--- How to complete this task ---
Set down the lines of the data exactly, starting at the first and stopping after the line containing "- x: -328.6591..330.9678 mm".

--- Available data ---
= = = =

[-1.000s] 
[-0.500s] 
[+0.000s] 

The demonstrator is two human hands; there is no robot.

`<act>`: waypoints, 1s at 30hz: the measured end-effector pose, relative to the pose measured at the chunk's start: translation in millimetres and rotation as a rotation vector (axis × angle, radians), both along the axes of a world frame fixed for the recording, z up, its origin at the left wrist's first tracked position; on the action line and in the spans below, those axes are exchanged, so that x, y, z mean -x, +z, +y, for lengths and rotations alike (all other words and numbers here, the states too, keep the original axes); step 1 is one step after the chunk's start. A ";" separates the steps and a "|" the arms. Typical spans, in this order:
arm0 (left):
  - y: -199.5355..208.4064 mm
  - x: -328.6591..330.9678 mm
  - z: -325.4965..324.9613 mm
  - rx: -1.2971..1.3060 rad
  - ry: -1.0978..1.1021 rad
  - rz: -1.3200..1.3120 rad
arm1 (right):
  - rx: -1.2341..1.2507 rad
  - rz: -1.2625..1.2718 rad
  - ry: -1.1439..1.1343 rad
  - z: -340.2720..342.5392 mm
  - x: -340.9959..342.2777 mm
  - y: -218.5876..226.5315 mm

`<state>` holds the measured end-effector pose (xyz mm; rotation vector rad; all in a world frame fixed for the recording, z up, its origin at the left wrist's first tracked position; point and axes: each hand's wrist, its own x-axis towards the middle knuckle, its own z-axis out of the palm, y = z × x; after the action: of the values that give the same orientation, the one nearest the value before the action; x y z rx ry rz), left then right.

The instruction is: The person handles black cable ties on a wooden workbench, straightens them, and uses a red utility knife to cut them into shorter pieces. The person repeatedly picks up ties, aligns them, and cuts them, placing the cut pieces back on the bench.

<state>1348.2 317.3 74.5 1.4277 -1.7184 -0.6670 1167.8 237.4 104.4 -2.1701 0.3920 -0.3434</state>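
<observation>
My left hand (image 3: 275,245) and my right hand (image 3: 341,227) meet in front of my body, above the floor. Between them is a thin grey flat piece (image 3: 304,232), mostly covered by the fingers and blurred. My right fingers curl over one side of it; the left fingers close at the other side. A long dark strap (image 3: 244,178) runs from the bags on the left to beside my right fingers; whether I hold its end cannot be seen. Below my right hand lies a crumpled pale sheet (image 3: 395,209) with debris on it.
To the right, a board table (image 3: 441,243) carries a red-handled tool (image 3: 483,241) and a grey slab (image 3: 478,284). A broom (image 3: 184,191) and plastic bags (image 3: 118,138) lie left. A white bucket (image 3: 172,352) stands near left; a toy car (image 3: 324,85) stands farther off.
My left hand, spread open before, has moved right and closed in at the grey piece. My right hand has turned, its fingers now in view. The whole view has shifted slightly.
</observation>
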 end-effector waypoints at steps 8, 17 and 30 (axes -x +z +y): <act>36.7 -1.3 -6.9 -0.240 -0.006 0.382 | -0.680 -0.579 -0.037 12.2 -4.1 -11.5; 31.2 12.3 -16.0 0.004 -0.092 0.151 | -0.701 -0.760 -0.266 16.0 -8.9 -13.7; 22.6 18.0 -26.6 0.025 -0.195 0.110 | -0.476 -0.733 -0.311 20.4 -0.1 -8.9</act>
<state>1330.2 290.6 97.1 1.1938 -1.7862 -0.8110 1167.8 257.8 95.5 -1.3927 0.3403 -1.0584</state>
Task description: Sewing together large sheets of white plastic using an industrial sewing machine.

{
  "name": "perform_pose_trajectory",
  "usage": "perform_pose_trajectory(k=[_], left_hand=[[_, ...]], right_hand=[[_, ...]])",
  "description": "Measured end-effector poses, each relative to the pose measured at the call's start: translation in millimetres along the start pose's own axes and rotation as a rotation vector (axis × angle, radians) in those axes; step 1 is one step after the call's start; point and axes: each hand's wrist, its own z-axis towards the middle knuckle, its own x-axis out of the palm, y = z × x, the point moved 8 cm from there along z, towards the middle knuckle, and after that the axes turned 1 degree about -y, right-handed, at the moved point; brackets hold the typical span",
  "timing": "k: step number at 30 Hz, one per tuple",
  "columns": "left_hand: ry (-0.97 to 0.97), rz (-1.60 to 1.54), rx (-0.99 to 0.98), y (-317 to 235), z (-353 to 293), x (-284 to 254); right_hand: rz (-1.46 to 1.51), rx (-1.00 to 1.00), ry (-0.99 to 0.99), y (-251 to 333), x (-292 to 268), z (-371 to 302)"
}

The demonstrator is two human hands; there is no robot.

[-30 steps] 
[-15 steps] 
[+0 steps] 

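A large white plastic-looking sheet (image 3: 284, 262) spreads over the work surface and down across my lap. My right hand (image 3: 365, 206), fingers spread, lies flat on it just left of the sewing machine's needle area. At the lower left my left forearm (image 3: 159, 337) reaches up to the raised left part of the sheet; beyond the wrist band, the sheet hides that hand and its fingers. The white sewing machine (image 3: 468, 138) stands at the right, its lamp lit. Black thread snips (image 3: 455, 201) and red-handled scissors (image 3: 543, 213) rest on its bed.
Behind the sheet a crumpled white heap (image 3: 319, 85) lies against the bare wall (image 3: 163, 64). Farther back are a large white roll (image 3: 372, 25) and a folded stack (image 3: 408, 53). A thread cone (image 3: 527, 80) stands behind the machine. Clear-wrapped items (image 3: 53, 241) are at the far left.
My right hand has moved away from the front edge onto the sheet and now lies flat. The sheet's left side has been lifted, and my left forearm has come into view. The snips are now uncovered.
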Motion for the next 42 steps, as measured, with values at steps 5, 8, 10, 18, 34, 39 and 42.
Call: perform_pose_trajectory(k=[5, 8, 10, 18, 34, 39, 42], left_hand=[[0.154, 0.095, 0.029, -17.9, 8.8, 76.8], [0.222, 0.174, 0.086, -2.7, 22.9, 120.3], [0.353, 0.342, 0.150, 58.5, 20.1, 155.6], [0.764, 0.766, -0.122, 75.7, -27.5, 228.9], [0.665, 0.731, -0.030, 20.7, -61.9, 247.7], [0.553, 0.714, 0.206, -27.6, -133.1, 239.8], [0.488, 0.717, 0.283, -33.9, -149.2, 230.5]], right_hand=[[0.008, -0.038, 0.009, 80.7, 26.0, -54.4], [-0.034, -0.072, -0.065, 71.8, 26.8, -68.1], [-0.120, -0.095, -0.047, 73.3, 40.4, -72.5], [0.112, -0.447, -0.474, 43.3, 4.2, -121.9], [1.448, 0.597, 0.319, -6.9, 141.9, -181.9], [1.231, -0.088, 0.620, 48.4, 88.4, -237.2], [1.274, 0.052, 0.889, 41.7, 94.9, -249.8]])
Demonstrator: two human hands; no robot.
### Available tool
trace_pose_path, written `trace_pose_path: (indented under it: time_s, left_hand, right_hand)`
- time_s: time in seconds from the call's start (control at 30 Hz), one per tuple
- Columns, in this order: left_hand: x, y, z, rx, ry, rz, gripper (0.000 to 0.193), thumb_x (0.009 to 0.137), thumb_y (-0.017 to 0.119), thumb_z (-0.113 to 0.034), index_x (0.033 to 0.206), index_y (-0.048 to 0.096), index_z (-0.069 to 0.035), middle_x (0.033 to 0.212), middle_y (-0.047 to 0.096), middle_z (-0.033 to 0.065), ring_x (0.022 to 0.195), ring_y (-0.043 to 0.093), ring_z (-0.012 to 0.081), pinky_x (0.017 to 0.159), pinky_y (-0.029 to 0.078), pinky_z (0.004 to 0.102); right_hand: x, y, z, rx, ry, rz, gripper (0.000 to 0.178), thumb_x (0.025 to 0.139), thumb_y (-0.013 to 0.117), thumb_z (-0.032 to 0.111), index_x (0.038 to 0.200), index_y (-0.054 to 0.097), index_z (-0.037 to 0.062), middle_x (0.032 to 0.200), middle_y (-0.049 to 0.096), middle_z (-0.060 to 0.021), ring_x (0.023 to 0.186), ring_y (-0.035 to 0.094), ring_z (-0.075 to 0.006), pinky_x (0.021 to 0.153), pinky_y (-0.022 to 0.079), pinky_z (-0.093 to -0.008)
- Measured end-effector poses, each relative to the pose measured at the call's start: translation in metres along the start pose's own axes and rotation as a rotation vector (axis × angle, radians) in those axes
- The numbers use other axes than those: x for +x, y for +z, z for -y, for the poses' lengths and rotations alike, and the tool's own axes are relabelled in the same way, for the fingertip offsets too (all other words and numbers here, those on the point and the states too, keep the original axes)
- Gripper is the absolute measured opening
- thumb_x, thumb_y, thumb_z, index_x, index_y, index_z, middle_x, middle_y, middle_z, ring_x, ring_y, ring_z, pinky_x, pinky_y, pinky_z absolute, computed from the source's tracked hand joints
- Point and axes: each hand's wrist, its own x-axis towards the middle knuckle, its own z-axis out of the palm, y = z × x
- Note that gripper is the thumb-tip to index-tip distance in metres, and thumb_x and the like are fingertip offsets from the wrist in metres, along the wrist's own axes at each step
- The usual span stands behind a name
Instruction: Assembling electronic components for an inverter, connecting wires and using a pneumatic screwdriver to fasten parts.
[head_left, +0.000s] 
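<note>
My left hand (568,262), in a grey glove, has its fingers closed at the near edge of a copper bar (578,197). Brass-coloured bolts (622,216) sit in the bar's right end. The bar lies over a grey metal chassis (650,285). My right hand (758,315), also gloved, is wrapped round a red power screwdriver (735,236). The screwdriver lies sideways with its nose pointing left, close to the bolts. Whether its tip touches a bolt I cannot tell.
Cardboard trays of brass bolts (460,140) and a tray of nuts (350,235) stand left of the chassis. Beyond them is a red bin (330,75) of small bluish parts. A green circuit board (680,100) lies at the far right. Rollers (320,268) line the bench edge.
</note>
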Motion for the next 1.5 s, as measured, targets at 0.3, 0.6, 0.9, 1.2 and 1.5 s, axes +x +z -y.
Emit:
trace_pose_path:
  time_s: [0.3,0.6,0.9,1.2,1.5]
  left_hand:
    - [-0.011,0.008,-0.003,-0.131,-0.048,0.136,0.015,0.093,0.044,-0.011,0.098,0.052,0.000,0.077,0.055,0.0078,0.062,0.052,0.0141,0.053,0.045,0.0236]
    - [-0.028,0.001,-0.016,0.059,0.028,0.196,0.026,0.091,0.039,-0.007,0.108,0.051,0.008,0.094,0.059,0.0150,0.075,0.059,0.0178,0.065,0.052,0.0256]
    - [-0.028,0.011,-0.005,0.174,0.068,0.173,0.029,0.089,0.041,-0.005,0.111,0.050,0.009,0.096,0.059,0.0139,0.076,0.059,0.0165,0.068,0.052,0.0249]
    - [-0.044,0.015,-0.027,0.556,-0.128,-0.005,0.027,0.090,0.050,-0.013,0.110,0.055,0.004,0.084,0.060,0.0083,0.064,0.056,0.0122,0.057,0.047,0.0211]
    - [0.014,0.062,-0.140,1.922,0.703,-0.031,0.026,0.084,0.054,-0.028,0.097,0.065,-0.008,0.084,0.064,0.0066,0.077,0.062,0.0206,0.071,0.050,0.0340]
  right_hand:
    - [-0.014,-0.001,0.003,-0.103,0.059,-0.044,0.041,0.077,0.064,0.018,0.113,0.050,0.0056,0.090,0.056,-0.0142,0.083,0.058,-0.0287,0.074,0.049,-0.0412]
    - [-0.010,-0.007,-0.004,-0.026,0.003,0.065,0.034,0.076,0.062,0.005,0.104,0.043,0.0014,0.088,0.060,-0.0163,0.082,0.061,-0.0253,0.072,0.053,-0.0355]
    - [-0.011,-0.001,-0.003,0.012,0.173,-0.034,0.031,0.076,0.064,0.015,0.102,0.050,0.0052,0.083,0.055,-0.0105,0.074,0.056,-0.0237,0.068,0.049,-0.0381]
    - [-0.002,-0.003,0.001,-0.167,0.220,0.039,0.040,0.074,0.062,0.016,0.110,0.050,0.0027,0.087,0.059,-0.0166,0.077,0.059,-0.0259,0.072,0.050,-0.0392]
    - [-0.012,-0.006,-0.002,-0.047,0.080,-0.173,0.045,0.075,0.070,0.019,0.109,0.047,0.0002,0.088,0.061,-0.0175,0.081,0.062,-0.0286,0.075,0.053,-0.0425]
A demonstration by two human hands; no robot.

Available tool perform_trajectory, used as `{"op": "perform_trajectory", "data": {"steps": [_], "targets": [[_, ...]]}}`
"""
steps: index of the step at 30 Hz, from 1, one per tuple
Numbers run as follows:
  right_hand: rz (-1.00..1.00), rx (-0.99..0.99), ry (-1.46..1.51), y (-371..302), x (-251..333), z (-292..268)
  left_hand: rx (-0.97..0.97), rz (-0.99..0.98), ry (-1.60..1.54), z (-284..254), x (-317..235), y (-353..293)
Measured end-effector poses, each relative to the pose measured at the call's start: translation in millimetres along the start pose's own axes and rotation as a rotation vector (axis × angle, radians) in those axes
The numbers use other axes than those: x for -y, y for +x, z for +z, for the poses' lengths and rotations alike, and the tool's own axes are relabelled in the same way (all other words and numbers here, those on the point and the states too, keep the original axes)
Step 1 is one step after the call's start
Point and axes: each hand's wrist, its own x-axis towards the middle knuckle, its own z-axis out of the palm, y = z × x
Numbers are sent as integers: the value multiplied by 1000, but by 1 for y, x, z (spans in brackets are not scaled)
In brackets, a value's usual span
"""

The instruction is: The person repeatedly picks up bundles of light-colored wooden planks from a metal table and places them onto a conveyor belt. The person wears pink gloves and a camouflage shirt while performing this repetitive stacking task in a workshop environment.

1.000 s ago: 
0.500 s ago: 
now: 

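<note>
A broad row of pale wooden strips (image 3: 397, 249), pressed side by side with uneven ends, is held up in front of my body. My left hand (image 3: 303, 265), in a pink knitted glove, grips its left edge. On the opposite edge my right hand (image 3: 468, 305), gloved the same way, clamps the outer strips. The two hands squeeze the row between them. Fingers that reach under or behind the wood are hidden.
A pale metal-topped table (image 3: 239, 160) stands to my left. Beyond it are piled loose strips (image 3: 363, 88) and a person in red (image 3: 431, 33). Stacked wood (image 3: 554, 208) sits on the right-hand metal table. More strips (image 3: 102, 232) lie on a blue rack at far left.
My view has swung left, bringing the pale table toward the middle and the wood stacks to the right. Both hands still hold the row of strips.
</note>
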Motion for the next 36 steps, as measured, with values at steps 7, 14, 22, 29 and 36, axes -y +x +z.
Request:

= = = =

--- Reply ---
[-1.000s] 
[-0.500s] 
[+0.000s] 

The demonstrator is two human hands; there is no robot.

`<act>`: waypoints, 1s at 30hz: the measured end-effector pose, relative to the pose measured at the chunk's start: translation in millimetres and rotation as a rotation vector (axis × angle, radians), both along the axes of a world frame fixed for the recording, z up, its origin at the left wrist's first tracked position; on the action line and in the spans below, those axes are exchanged, so that x, y, z mean -x, +z, +y, for lengths and rotations alike (all other words and numbers here, the states too, keep the original axes); step 1 is one step after the chunk's start. A ";" separates the steps and a "|" the arms. Typical spans, in this order:
arm0 (left):
  - y: -199.5355..208.4064 mm
  - x: -328.6591..330.9678 mm

That completes the exercise.